Füzik Tibor, Ulbrich Pavel, Ruml Tomáš
Institute of Chemical Technology Prague, Department of Biochemistry and Microbiology, Technicka 5, 166 28 Prague, Czech Republic.
Institute of Chemical Technology Prague, Department of Biochemistry and Microbiology, Technicka 5, 166 28 Prague, Czech Republic.
J Microbiol Methods. 2014 Nov;106:67-71. doi: 10.1016/j.mimet.2014.08.003. Epub 2014 Aug 18.

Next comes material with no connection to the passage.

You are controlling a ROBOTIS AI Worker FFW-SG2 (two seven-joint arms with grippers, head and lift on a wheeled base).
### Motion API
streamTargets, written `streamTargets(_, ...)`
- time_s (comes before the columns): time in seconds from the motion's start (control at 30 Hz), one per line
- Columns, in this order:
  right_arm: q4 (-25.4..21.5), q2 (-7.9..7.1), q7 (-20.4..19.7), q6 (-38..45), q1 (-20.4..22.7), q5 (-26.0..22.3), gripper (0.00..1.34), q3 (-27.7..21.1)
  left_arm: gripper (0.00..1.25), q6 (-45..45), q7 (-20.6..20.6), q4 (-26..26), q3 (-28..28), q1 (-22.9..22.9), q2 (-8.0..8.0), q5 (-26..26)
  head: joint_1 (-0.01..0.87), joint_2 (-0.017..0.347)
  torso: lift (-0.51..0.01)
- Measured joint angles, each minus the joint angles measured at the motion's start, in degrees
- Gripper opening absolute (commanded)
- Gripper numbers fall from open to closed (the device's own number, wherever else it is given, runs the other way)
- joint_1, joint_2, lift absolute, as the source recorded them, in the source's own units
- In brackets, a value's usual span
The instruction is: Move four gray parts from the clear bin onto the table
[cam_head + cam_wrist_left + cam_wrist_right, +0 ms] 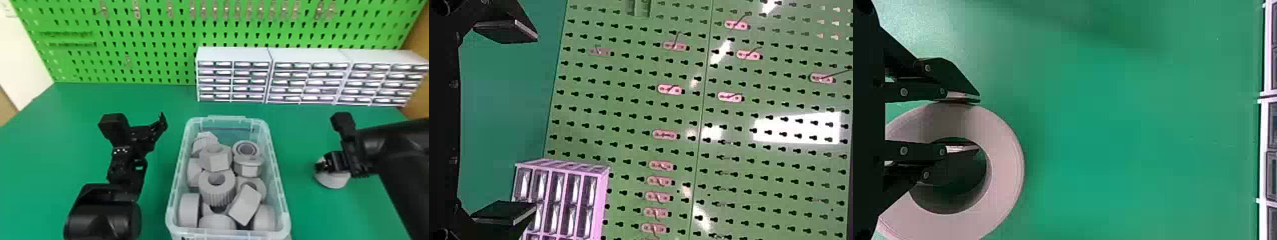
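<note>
Gray part [332, 180] — in right tool [321, 166] (gripped by one wall); left tool [153, 142] — fingers apart

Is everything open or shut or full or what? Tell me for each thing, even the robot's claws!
Left claw: open, holding nothing
Right claw: shut on the gray ring
Gray ring: gripped by its wall, one finger inside its hole
Clear bin: no lid on, gray parts piled inside
Drawers: look shut

gray part [333, 180] (partly) behind right claw [321, 166]
</note>
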Motion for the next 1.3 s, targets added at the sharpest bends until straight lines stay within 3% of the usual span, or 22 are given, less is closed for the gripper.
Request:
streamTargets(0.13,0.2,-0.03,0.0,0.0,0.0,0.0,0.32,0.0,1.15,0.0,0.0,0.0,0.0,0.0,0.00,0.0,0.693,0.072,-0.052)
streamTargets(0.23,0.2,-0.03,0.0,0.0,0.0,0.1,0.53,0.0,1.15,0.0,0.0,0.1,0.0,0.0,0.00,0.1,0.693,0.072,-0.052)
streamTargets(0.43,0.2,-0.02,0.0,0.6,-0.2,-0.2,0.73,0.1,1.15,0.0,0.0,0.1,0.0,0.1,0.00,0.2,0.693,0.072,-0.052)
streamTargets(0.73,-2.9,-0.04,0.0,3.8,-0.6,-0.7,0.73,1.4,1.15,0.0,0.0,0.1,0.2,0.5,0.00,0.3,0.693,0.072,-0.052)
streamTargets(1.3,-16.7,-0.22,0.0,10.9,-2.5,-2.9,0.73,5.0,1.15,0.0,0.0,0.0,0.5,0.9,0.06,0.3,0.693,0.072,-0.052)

Site-directed mutagenesis is one of the most widely used techniques in life sciences. Here we describe an improved and simplified method for introducing mutations at desired sites. It consists of an inverse PCR using a plasmid template and two partially complementary primers. The synthesis step is followed by annealing of the PCR product's sticky ends, which are generated by exonuclease digestion. This method is fast, extremely efficient and cost-effective. It can be used to introduce large insertions and deletions, but also for multiple point mutations in a single step. To show the principle and to prove the efficiency of the method, we present a series of basic mutations (insertions, deletions, point mutations) on pUC19 plasmid DNA.
定点诱变是生命科学中使用最广泛的技术之一。在此,我们描述了一种在所需位点引入突变的改进且简化的方法。它包括使用质粒模板和两条部分互补引物进行的反向PCR。合成步骤之后是通过核酸外切酶消化产生的PCR产物粘性末端的退火。该方法快速、极其高效且具有成本效益。它可用于引入大的插入和缺失,也可用于一步引入多个点突变。为了展示该方法的原理并证明其效率,我们在pUC19质粒DNA上展示了一系列基本突变(插入、缺失、点突变)。